Fast-forward to today and this idea has been all but torn to shreds. Miuccia Prada tossed it when she announced in 2020 that Raf Simons would be co-designing all Prada collections going forward. “I was always criticized because I never wanted to do collaborations,” she told The New York Times. “I always thought they were more about selling something, making money, than deep dialogue. But now we are doing a collaboration, and I’m very happy.”

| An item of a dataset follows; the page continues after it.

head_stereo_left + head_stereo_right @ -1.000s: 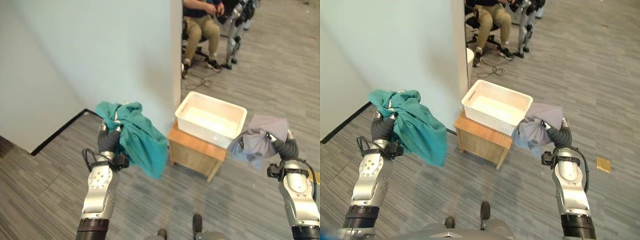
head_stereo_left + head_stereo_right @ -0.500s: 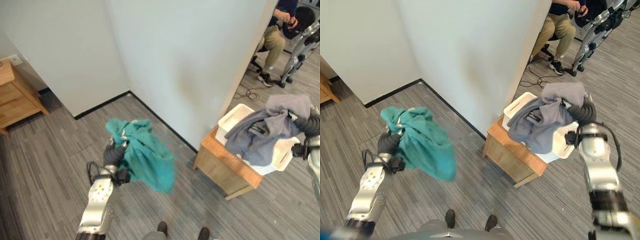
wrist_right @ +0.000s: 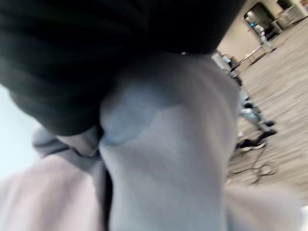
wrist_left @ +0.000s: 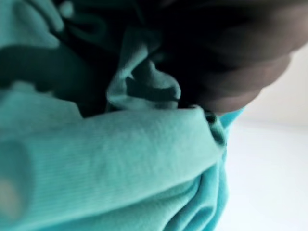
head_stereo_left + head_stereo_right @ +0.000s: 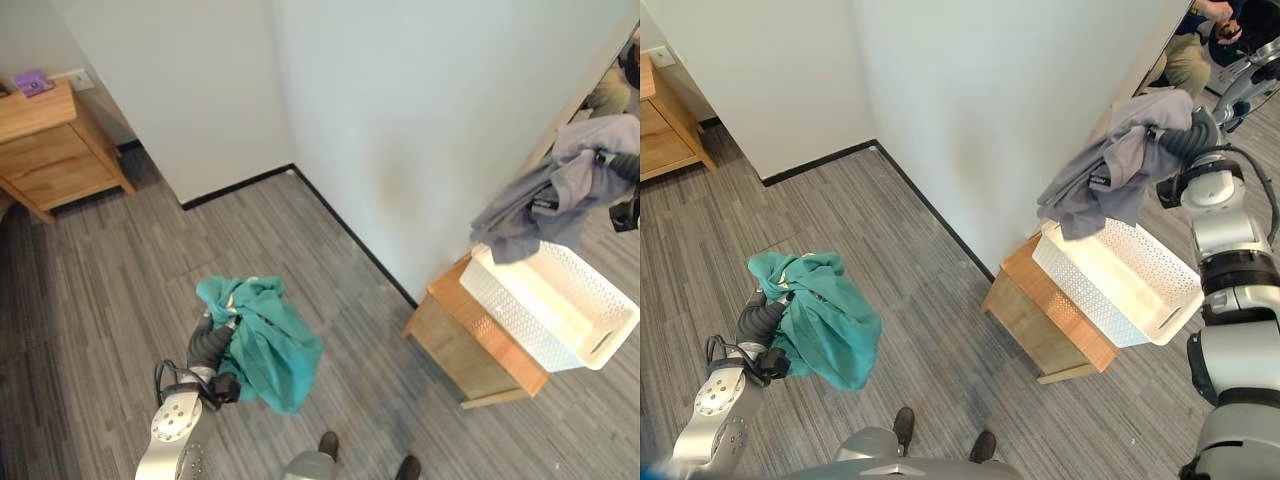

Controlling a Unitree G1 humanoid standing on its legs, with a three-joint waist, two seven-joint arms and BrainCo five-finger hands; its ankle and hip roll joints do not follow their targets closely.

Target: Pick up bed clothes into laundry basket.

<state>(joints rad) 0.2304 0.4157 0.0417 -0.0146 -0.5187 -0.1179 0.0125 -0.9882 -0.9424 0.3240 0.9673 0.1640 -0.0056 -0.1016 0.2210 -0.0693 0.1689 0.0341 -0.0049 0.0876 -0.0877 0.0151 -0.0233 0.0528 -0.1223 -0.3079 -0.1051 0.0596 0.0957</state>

This industry thrives on provocation and disruption.

And then Donatella Versace, Silvia Venturini-Fendi and Fendi creative director Kim Jones followed suit, when they swapped visions and designed for one another for a one-off “Fendace” collection for pre-fall 2022. “This is not a collaboration,” the press materials insisted. “We’ve just done it as friends and out of respect for one another,” said Jones. There was no deeper corporate driver (Versace is owned by Capri Holdings, a smaller American competitor to Fendi’s LVMH); it just seemed foolish not to make the connection, she said. Seen through Fendi’s eyes, Versace’s ’90s chain-mail dresses are covered with the brand’s double-F logo. And through Versace’s, Fendi’s Zucco monogram is commingled with ornate Greek-mythology prints. “You might be two equivalent brands, but your audience reach might be in two different areas,” says Kuehlwein. The logos, for one thing, now have exposure across the board.

And sure, this melding may not have started as a commercial outing, but it certainly propels fashion into new territory, which leads to the question: What’s next? Fashion loves to innovate. But it also loves to iterate. “Iconic brands should be like themselves, but that’s not to say they should be boring,” says Kuehlwein. “They need to be reinterpreted, reimagined and kept fresh—but, ultimately, there must be a DNA that is uniquely theirs and that people desire. That is the myth of the brand—the ultimate authenticity.”